Judge: Barbara M. Scheper, Case: 23STCV14867, Date: 2024-03-14 Tentative Ruling
Case Number: 23STCV14867 Hearing Date: March 14, 2024 Dept: 30
Dept.
30
Calendar
No.
Calva vs. Martinez, et. al.,
Case No. 23STCV14867
Tentative Ruling re:
Defendants’ Motion to Compel Arbitration
Defendants TPS Solutions, Inc., TPS
Solutions, Inc. dba Coast Personnel, and Hugo Martinez (collectively,
Defendants) move to compel Plaintiff Saul Calva (Plaintiff) to binding
arbitration and stay this action pending completion of arbitration. The motion
is denied.
“On petition of a party to an
arbitration agreement alleging the existence of a written agreement to
arbitrate a controversy and that a party thereto refuses to arbitrate such
controversy, the court shall order the petitioner and the respondent to arbitrate
the controversy if it determines that an agreement to arbitrate the controversy
exists, unless it determines that: (a) The right to compel arbitration has been
waived by the petitioner; or (b) Grounds exist for the revocation of the
agreement.” (Code Civ. Proc. § 1281.2,
subds. (a), (b).)
A proceeding to compel arbitration is
in essence a suit in equity to compel specific performance of a contract. (Freeman v. State Farm Mutual Auto Insurance
Co. (1975) 14 Cal.3d 473, 479.) Such enforcement may be sought by a party
to the arbitration agreement. (Code Civ. Proc., § 1280, subd. (e)(1).)
The petition to compel arbitration
functions as a motion and is to be heard in the manner of a motion, i.e., the
facts are to be proven by affidavit or declaration and documentary evidence
with oral testimony taken only in the court’s discretion. (Code Civ. Proc.,
§1290.2; Rosenthal v. Great Western Fin.
Securities Corp. (1996) 14 Cal.4th 394, 413–414.) The petition to compel
must set forth the provisions of the written agreement and the arbitration
clause verbatim, or such provisions must be attached and incorporated by
reference. (Cal. Rules of Court, rule 3.1330; see Condee v. Longwood Mgmt. Corp. (2001) 88 Cal.App.4th 215, 218 (Condee).)
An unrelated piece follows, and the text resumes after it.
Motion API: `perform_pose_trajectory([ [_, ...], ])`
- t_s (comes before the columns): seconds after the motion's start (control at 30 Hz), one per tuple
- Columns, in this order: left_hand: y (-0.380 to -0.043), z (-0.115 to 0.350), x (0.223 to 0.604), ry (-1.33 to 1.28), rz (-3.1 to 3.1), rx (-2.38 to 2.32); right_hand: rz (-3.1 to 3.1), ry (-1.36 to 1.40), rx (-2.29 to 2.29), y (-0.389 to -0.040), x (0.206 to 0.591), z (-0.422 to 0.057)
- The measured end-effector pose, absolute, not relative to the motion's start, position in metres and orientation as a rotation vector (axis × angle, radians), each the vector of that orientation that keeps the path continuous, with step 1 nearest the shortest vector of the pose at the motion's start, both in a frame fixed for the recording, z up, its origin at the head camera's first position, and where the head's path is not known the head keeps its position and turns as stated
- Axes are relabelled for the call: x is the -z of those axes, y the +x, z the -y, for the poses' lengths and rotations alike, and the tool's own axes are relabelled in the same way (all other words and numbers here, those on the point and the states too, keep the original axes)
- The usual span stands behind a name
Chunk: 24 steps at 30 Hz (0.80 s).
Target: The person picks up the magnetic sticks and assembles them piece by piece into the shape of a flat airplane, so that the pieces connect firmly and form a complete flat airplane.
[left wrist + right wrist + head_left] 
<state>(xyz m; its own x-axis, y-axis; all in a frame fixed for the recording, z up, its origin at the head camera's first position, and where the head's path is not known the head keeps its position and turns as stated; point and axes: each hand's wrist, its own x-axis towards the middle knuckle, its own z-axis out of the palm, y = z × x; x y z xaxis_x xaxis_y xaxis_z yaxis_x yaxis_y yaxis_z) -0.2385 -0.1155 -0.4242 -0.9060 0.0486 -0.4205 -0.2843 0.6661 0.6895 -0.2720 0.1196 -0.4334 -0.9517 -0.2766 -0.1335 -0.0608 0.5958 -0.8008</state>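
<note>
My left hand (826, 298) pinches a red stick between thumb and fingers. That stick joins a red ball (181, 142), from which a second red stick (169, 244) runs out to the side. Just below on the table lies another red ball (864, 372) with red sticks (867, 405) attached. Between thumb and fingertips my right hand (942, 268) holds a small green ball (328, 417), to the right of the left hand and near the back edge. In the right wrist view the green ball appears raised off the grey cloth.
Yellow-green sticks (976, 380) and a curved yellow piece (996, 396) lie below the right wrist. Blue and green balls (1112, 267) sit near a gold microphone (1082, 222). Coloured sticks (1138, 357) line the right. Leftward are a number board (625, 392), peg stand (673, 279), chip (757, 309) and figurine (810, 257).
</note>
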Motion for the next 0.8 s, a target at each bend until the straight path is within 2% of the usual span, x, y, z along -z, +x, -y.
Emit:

Once petitioners allege that an
arbitration agreement exists, the burden shifts to respondents to prove the
falsity of the purported agreement, and no evidence or authentication is
required to find the arbitration agreement exists. (See Condee, supra, 88
Cal.App.4th at p. 219.) However, if the existence of the agreement is
challenged, “petitioner bears the burden of proving [the arbitration
agreement’s] existence by a preponderance of the evidence.” (Rosenthal v. Great Western Fin. Securities
Corp. (1996) 14 Cal.4th 394, 413; see also Espejo v. Southern California Permanente Medical Group (2016) 246
Cal.App.4th 1047, 1058–1060.)
Plaintiff’s Complaint asserts fourteen
causes of action against Defendants, including for assault, battery, sexual harassment,
and discrimination under FEHA, retaliation, and wrongful termination.
Defendants TPS Solutions, Inc. and TPS
Solutions, Inc. dba Coast Personnel (collectively, TPS) are allegedly staffing
agencies. (Comp. ¶¶ 8-9.) Defendant Hugo Martinez (Martinez) is a manager or
supervising agent for TPS. (Comp. ¶ 7.) Plaintiff alleges that he was hired by
Defendants in 2016 to work at Defendants’ auto facility in Valencia,
California. (Comp. ¶ 22.) Martinez became Plaintiff’s manager beginning in
2021. (Comp. ¶¶ 27-28.) Martinez allegedly made a number of harassing and
discriminatory comments towards Plaintiff, retaliated against Plaintiff when
Plaintiff rebuffed Martinez’s offers to meet outside of work, and physically
touched Plaintiff without consent. (Comp. ¶ 30.) As a result of Martinez’s
conduct, Plaintiff resigned in May 2023. (Comp. ¶ 30.)
Defendants move to compel
arbitration based on a “Labor Arbitration Agreement” (the Agreement) between
Plaintiff and Indu-Electric, Inc. (Indu-Electric), executed on September 3,
2019. (Medina Decl. ¶ 2, Ex. 1.) Under the Agreement, Plaintiff and
Indu-Electric “agree to submit to binding arbitration any dispute arising from
[Plaintiff] being utilized by INDU-ELECTRIC, the work conditions of
INDU-ELECTRIC, any dispute regarding any alleged employment relationship
between the Parties, any issues regarding termination of the relationship
between the parties . . ., and any claims or legal actions brought after the
date this Agreement is executed…” (Id. § 2.) Though none of the
Defendants are party to the Agreement, they argue that they may compel
arbitration under it based on equitable estoppel.
“In the arbitration
context, a party who has not signed a contract containing an arbitration
clause may nonetheless be compelled to arbitrate when he seeks enforcement of
other provisions of the same contract that benefit him. [Citation.] . . . [T]he equitable estoppel doctrine
applies when a party has signed an agreement to arbitrate but attempts to avoid
arbitration by suing nonsignatory defendants for claims that are ‘based on the
same facts and are inherently inseparable’ from arbitrable claims against
signatory defendants.” (Metalclad
Corp. v. Ventana Environmental Organizational Partnership (2003) 109
Cal.App.4th 1705, 1713.) “Courts
applying equitable estoppel against a signatory have ‘looked to the
relationships of persons, wrongs and issues, in particular whether the claims
that the nonsignatory sought to arbitrate were ‘intimately founded in and
intertwined with the underlying contract obligations.’ ” (Ibid.)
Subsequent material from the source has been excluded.